I’d welcome the introduction of a Flat Rate Tax in Australia because I’ve seen how well it works in Hong Kong. They have had a Flat Rate Tax since 1940. The title of one session today is Death and Taxes. I can think of one reason why that title may have been chosen.  I’m cynical of governments when they get too big.  Governments then only excel at two things.

One is stealing money from their own people through taxation. The other thing is killing both their own people and other people (history is my evidence). They are the two things that governments excel in, stealing and killing, so it is a reasonable title for today’s session.”

A meeting with Mart Laar

So, back to my meeting with Mart Laar. His comment to me ranks him as a true statesman when he said:

“The Asian Financial Crisis had a very serious effect on Estonia and we realised that we had some serious decisions to make. We knew that to borrow or print money, or ‘stimulate’ as other countries were doing, would do tremendous long-term damage to our country. On the other hand we knew that shrinking the size of our government would be unpopular, so unpopular that we could be voted out at the next election. 

“However, we knew exactly what the alternative was so we took a deep breath and did the right thing, by shrinking the size of government…and this is how we did it.”

And then he (with later input from my well-informed hosts in Estonia), explained the remarkable process that they adopted to successfully ” shrink government”. The decision was to embrace the digital e-commerce model in government from top to bottom.

Having had remarkable success with their first phase of eradicating corruption, it was then to be used for streamlining government. They knew this had to be a complete rebuild of their systems and the shrinking process was largely through voluntary resignations of the older public servants “who felt they were beyond being retrained” so they took this as an opportunity to simply retire. Unlike Australia, Estonia was not confronted with crippling “redundancy packages” and it was all done fairly peacefully and apparently with few recriminations.

Partial digitisation of a system never works because it is continually reconnecting with all the earlier paper systems on the periphery. One model of “how not to do it” is being taught at the Estonian Business School and highlights the example used by the Australian Armed Forces where they partially introduced an e-payments system. This failed because it was interconnected everywhere with the old paper system.

As a result it was abandoned at total write-off cost of $15m USD. That seemed to be the only Australian example that is taught at the Estonian Business School.

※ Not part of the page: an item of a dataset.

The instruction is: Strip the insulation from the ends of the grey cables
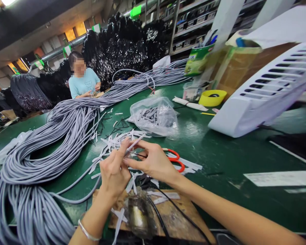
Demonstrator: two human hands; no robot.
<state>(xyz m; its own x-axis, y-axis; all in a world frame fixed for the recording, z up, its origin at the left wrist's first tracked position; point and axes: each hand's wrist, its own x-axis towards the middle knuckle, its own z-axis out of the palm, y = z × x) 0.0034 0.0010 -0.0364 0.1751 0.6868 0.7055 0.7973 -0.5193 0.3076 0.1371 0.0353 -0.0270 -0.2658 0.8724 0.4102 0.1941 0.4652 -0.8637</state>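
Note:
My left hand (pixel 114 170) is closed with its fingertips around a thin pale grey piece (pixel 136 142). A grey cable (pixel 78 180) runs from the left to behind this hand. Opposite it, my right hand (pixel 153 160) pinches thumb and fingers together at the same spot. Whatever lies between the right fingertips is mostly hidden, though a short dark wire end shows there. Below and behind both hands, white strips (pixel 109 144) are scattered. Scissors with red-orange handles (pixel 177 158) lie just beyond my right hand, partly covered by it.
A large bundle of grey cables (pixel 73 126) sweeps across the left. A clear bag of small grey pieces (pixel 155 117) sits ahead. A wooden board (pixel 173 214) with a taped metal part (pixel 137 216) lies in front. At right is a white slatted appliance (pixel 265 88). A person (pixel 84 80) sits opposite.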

e-residency and e-security

Now, before giving you some particulars of Estonian e-residency (yes, I am now an e-resident of Estonia), more details of their e-government and e-voting (which avoids issues such as this) and how they took their lead in e-security, let me hand over to economist Dr Richard Rahn.

With e-residence in Estonia it is possible to create a company there within seconds, all online, possible to obtain building approvals with equal simplicity, enjoy Flat Tax Rate and the many other benefits that accrue to e-residents of Estonia. There is a series of useful videos, explaining how it all works, which can be found here.

Cyber security 

In 2005 the Estonian government decided to shift some former Soviet Union statues from the city centre to the outskirts. This brought on the wrath of the Russian government who, using cyber attacks, brought the whole of Estonia’s banking system to a holt and caused widespread panic.

In short, having suffered such a cyber-shock the Estonians quickly turned their disadvantage into an advantage by approaching NATO and using the attack as an example warning NATO of what could happen to them and other friendly countries.

NATO was very happy to receive this Estonian briefing as they had been contemplating such an event and had been planning where to establish their international base for cyber security. Estonia’s approach was timely and it now hosts the world’s premier cyber-security conference. The world is now flocking to learn new defences against cyber attacks.